*PROBLEM TO SOLVE:* Which lines of the data below contain "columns"? Please show them all.

━━ EXERCISE DATA

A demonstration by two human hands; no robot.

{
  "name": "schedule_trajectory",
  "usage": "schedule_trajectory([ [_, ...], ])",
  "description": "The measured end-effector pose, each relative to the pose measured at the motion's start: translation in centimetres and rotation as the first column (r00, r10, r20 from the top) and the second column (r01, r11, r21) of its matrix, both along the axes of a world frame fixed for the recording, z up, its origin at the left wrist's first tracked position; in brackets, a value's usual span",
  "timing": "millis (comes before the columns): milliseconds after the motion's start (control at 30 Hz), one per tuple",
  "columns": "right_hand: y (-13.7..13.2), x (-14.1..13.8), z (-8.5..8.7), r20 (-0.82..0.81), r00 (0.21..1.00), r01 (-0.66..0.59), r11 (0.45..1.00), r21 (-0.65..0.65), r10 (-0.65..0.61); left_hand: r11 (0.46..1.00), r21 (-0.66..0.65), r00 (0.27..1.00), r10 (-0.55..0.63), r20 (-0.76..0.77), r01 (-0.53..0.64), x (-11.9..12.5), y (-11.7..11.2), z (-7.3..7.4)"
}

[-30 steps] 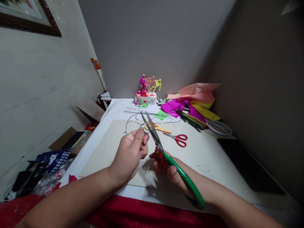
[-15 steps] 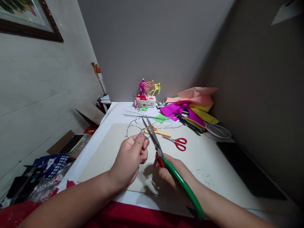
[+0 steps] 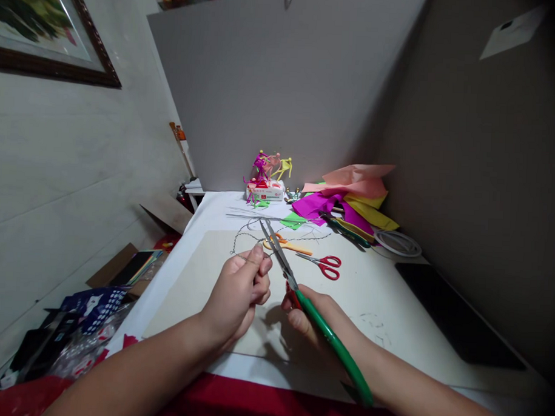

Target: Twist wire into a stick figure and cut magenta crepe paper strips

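My left hand (image 3: 238,291) pinches a thin twisted wire (image 3: 240,238) between thumb and fingers, above a beige board (image 3: 188,284) on the white table (image 3: 393,297). The wire loops away over the board toward the back. My right hand (image 3: 312,318) grips green-handled scissors (image 3: 314,315); their long blades point up and away, slightly apart, just right of my left fingertips and close to the wire.
Small red-handled scissors (image 3: 323,264) and an orange-handled tool (image 3: 288,245) lie beyond my hands. Coloured paper sheets (image 3: 351,195), wire figures on a small box (image 3: 265,183), a tape roll (image 3: 397,242) and a dark slab (image 3: 451,314) sit at back and right. Clutter lies on the floor at left.
The scissors' blades have come closer together near the wire. The view has tilted up slightly. Both hands stay in nearly the same place.
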State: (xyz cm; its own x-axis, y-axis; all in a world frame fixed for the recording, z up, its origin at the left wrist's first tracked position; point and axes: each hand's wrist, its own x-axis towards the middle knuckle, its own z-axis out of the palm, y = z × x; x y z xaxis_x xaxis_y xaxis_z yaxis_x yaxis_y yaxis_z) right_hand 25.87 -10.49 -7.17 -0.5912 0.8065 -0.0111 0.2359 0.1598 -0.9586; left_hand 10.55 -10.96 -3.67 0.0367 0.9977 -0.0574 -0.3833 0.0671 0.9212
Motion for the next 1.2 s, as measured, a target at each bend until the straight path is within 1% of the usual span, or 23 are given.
schedule_trajectory([
  [100, 0.1, -0.1, -0.2, 0.058, 0.998, 0.03, 1.0, 0.001, -0.03, 1.0, 0.021, 1.0, -0.008, 0.023, 0.007, 0.0, 0.0, 0.0],
  [200, 0.2, 0.5, -0.1, 0.075, 0.997, -0.023, 0.997, 0.069, 0.018, 0.999, 0.041, 1.0, 0.015, 0.015, -0.016, -0.3, 0.1, 0.4],
  [267, 0.4, 1.4, 0.1, 0.117, 0.992, -0.065, 0.989, 0.13, 0.05, 0.998, 0.048, 0.999, 0.04, -0.002, -0.04, -0.8, 0.4, 0.8],
  [367, 1.3, 2.9, 0.5, 0.227, 0.971, -0.12, 0.977, 0.174, 0.079, 0.997, 0.042, 0.998, 0.065, -0.006, -0.065, -2.1, 1.0, 1.6],
  [433, 2.2, 3.7, 0.5, 0.331, 0.942, -0.123, 0.976, 0.181, 0.057, 0.994, 0.044, 0.995, 0.103, -0.001, -0.103, -3.0, 1.5, 1.9],
  [467, 2.7, 4.0, 0.4, 0.404, 0.915, -0.103, 0.973, 0.205, 0.012, 0.993, 0.043, 0.994, 0.107, -0.011, -0.107, -3.4, 1.8, 1.9],
  [500, 3.3, 4.2, 0.2, 0.482, 0.873, -0.067, 0.963, 0.261, -0.07, 0.994, 0.039, 0.994, 0.106, -0.029, -0.105, -3.7, 1.9, 1.9],
  [567, 4.1, 4.4, -0.4, 0.592, 0.76, -0.01, 0.906, 0.423, -0.268, 0.996, 0.027, 0.993, 0.085, -0.081, -0.083, -4.0, 2.2, 1.7],
  [600, 4.4, 4.4, -0.7, 0.615, 0.709, -0.004, 0.87, 0.493, -0.345, 0.998, 0.02, 0.991, 0.065, -0.115, -0.063, -4.0, 2.2, 1.5],
  [633, 4.7, 4.4, -1.0, 0.625, 0.674, -0.008, 0.843, 0.538, -0.393, 0.999, 0.013, 0.988, 0.038, -0.153, -0.037, -4.0, 2.3, 1.3],
  [667, 4.8, 4.4, -1.3, 0.631, 0.656, -0.014, 0.83, 0.558, -0.413, 1.0, 0.004, 0.981, 0.002, -0.194, -0.001, -3.9, 2.3, 1.0],
  [733, 4.9, 4.3, -1.6, 0.623, 0.673, -0.03, 0.827, 0.561, -0.398, 0.997, -0.01, 0.957, -0.081, -0.277, 0.081, -3.7, 2.3, 0.6],
  [867, 5.1, 4.7, -1.5, 0.511, 0.801, -0.05, 0.816, 0.576, -0.312, 0.968, -0.069, 0.877, -0.247, -0.412, 0.24, -3.6, 2.3, 0.2],
  [900, 5.3, 4.9, -1.3, 0.469, 0.834, -0.027, 0.827, 0.562, -0.291, 0.954, -0.093, 0.848, -0.296, -0.44, 0.284, -3.6, 2.3, 0.2],
  [933, 5.4, 5.0, -1.1, 0.419, 0.863, 0.022, 0.85, 0.526, -0.282, 0.935, -0.12, 0.812, -0.349, -0.468, 0.333, -3.6, 2.2, 0.2],
  [967, 5.5, 5.1, -0.8, 0.355, 0.894, 0.092, 0.886, 0.455, -0.275, 0.908, -0.147, 0.762, -0.41, -0.502, 0.392, -3.5, 2.0, 0.1],
  [1000, 5.5, 5.2, -0.6, 0.269, 0.925, 0.168, 0.923, 0.346, -0.269, 0.875, -0.17, 0.699, -0.468, -0.542, 0.454, -3.4, 1.8, 0.1],
  [1033, 5.5, 5.2, -0.3, 0.165, 0.953, 0.219, 0.954, 0.203, -0.254, 0.838, -0.195, 0.628, -0.518, -0.581, 0.51, -3.2, 1.6, 0.0],
  [1067, 5.5, 5.2, -0.1, 0.05, 0.972, 0.225, 0.973, 0.051, -0.228, 0.799, -0.224, 0.554, -0.56, -0.616, 0.558, -3.0, 1.5, -0.2],
  [1100, 5.3, 5.0, 0.0, -0.061, 0.98, 0.183, 0.98, -0.081, -0.189, 0.762, -0.256, 0.482, -0.593, -0.645, 0.594, -2.8, 1.3, -0.3],
  [1133, 5.2, 4.7, 0.0, -0.152, 0.978, 0.115, 0.978, -0.174, -0.142, 0.735, -0.289, 0.421, -0.614, -0.668, 0.614, -2.5, 1.2, -0.6],
  [1167, 4.9, 4.4, 0.0, -0.208, 0.973, 0.048, 0.974, -0.22, -0.095, 0.722, -0.31, 0.376, -0.619, -0.69, 0.619, -2.3, 1.2, -0.8],
  [1200, 4.7, 4.0, -0.1, -0.23, 0.972, 0.003, 0.974, -0.228, -0.057, 0.723, -0.319, 0.347, -0.609, -0.713, 0.613, -2.2, 1.3, -1.1],
])
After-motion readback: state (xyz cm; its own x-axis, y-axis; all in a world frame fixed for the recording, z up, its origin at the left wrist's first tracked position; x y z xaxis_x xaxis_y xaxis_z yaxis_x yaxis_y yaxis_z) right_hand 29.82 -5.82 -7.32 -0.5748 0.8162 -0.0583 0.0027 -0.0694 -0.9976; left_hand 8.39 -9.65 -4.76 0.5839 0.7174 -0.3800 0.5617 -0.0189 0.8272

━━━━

*YOUR RESPONSE:*
  "timing": "millis (comes before the columns): milliseconds after the motion's start (control at 30 Hz), one per tuple",
  "columns": "right_hand: y (-13.7..13.2), x (-14.1..13.8), z (-8.5..8.7), r20 (-0.82..0.81), r00 (0.21..1.00), r01 (-0.66..0.59), r11 (0.45..1.00), r21 (-0.65..0.65), r10 (-0.65..0.61); left_hand: r11 (0.46..1.00), r21 (-0.66..0.65), r00 (0.27..1.00), r10 (-0.55..0.63), r20 (-0.76..0.77), r01 (-0.53..0.64), x (-11.9..12.5), y (-11.7..11.2), z (-7.3..7.4)"

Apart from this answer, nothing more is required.